Levi Strauss & Co. is an American clothing company known worldwide for its Levi’s brand of denim jeans. They have over 500 stores, and their products are available in 110 countries around the world. Due to lack of visibility into the demand at SKU level, products are moved from one distribution centre to the other. Consequently, increasing the transit costs.
Levis Strauss & Co. was looking for a pilot partner in ML/Ai to drive increased operational efficiency that leads to profitable growth.
Pluto7 has been working with Levi Strauss & Co. to solve many of their Supply Chain problems with ML solutions. We started our journey with Levi’s to solve their problem which was to predict the optimal number of SKUs that needed to fit in a carton. With our experience of obtaining high forecast accuracies for other enterprises using machine learning, Pluto7 team leveraged Google Cloud Platform, Demand ML and Inventory ML set of solution components to help the Levi’s ’s team see the benefits of the same.

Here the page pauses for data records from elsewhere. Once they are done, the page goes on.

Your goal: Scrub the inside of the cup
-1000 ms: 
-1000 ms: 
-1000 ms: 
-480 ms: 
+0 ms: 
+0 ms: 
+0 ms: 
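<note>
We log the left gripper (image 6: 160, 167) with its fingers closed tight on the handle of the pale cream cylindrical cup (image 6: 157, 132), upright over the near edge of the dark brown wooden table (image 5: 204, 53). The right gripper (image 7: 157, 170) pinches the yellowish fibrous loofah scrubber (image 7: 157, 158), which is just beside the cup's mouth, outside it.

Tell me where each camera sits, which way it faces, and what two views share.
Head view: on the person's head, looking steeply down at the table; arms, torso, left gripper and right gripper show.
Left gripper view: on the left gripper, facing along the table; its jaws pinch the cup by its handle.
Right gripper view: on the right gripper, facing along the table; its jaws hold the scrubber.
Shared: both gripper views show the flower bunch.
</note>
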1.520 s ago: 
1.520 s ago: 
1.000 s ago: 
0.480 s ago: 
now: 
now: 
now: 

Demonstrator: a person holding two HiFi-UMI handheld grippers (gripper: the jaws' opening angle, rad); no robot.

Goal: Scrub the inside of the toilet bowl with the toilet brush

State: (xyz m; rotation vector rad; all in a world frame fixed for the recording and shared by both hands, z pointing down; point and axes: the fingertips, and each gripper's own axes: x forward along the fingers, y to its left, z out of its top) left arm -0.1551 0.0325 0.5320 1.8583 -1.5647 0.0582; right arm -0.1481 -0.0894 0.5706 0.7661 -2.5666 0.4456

Pluto7 is a solution company focused on leveraging the power of Google Cloud (GCP) technology to drive innovation across the Supply chain industry. With our Data and Analytics award-winning depth in Google Cloud combined with ML Specialization and domain we provide unique innovative services and solutions.
Levi’s introduces thousands of products every season including a wide range of styles and sizes. With this wide range of products it is important to know folded dimensions so that operations like packaging, transportations and others can be optimised. The first challenge came in with the large number of vendors to get the accurate dimensions from them and update the current system to make it consistent. This led Levis to explore Predictive analytics to predict the dimensions of the new products.
With our team of experts at Pluto7, we provided the customer with Logistics ML Solution that enabled the optimization of packaging. This helped Levis to reduce costs, eliminate errors and improved the prediction accuracy by 90% in 6 weeks.
The client was facing another challenge in forecasting product volumes. With multiple suppliers in Asia that provide multiple products till date Levis Strauss & Co could provide a rolling forecast to the carriers but their 3PLs were still unable to pre-book containers/air freight space with Levi Strauss & Co nominated service providers.
As Levis Strauss & Co had already explored the predictive analytics solutions they were interested in using a similar algorithm to forecast product volumes as opposed to a simple rolling forecast calculation. So, Pluto7 built a Machine Learning model prototype for each supplier using historical purchase order data. These models helped Levis Strauss & Co to plan for any remediation actions to be taken and forecast product volumes.
The accuracy of 90% was achieved in predicting the product dimensions in 6 weeks. The Pluto7 team was successful in eliminating errors for the upcoming products by providing accurate outputs to the vendors. Levis Strauss & Co in collaboration with Google Cloud and Pluto7 was able to plan for any remediation actions well to be taken well in advance.